Staying in the downtown area and interested in seeing some Houston history in the shadow of skyscrapers? Located to the west of downtown near city hall, Sam Houston Park is a pocket oasis within 20 acres next to downtown. It contains a variety of historic Houston buildings illustrating different eras of the city’s history.

The original park was purchased in 1900 containing the Kellum-Noble House, which is the oldest surviving building constructed in Houston. Built in 1847 when Houston was a part of the Republic of Texas, it still stands on its original foundation.

In 1954, the Heritage Society was founded to save and preserve the Kellum-Noble house, and eventually they started relocating other historic buildings to the site to preserve Houston history in a then booming city.

At the site today there are varied styles of architecture:

The 1823 Old Place is an example of Texas frontier architecture. The original one-room cedar log cabin was encapsulated inside larger additions in later years.

The Nichols-Rice-Cherry House was built in 1850 and is an example of Greek Revival style architecture.

The Fourth Ward Cottage may predate 1858 and was moved to its current location from Freedman’s Town.

Former slave and influential minister Jack Yates built the Yates House in Freedman’s Town in 1870.

The 1868 Pillot House was one of the first in Houston to have an attached kitchen, closets, and gas lighting. The wrap-around porch and full-length windows were architectural features showing how Houston residents dealt with the heat before the advent of air-conditioning.

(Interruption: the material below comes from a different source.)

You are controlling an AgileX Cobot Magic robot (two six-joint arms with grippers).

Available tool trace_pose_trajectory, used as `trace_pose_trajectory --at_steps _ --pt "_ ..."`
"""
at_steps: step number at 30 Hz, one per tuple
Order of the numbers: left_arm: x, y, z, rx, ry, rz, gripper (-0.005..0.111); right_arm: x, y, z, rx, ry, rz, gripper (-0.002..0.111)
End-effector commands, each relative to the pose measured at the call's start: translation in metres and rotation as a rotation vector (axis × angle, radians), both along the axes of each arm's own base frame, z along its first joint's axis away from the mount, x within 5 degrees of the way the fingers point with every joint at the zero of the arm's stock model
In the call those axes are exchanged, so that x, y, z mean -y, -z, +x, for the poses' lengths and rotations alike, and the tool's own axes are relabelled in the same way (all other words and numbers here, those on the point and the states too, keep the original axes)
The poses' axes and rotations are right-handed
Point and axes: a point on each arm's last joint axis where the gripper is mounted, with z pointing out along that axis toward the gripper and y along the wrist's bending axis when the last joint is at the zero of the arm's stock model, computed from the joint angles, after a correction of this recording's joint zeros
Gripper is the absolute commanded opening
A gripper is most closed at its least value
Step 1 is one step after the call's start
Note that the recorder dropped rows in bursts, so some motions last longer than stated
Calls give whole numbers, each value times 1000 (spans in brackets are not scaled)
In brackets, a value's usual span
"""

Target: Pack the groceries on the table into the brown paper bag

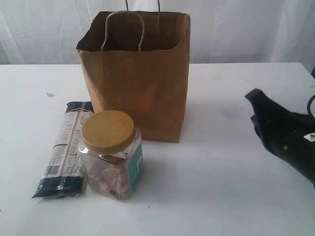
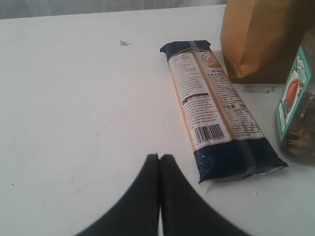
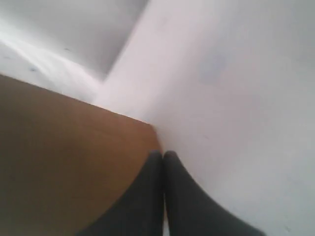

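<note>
- Brown paper bag (image 1: pixel 138 93): stands upright and open at upper centre of the exterior view, on the white worktop (image 1: pixel 226 196). Nothing braces it. Judgement: a sideways nudge from an arm may slide or tip it.
- Handles (image 1: pixel 123 29): both cord loops rise above the bag's mouth. Judgement: a long item lowered at an angle may snag on them or fold the rim inward.
- Pasta packet (image 1: pixel 66 147): lies flat at lower left, with its far end near the bag's base. Judgement: if gripped at one end it may droop and strike the rim, so a mid-length hold is safer.
- Jar (image 1: pixel 112 155): stands upright just right of the packet, in front of the bag. Whether it touches the packet cannot be told. Judgement: fingers descending between the two may shove the neighbour, and the smooth wall may slip.
- Left gripper (image 2: pixel 158 157): fingers are pressed together and hold nothing, above bare worktop near the packet's dark end. Judgement: it must spread before any grasp, since descending as it is would only push the packet.
- Right gripper (image 1: pixel 253 98): sits at the right edge, fingers pressed together and empty. Its wrist view shows the bag's wall large. Judgement: advancing may dent the bag.
- Bag interior: hidden, so its contents cannot be told.
</note>
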Motion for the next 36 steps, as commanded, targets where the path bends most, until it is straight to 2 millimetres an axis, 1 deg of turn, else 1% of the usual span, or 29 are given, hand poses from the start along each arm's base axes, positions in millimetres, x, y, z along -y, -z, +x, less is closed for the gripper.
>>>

The Staiti House purchased in 1905 also reflects the evolution of modern home amenities, including early electrical lighting, an intercom system, and a built-in ice box.

The 1891 St. John Church was built by German and Swiss immigrant farmers for their Evangelical Lutheran congregation. The church was constructed in an interpretation of Gothic Revival style of architecture from the 19th century.

Captain James A. Baker constructed the 1893 Baker Family Playhouse for his daughter Alice. The family moved the playhouse five times and was used for four generations of Baker children.

Visitor Tips

Entrance to the museum and park is free. The park is open daily from dusk to dawn, and the museum is open Tuesday-Saturday from 10:00 am-4:00 pm.

Visitors can listen to an audio tour of the outside of the houses on their cell phone for free. Though the houses on the self-guided tour are closed, the inside of the houses can be seen through the windows. A docent-guided tour is offered four times a day during museum hours for a fee.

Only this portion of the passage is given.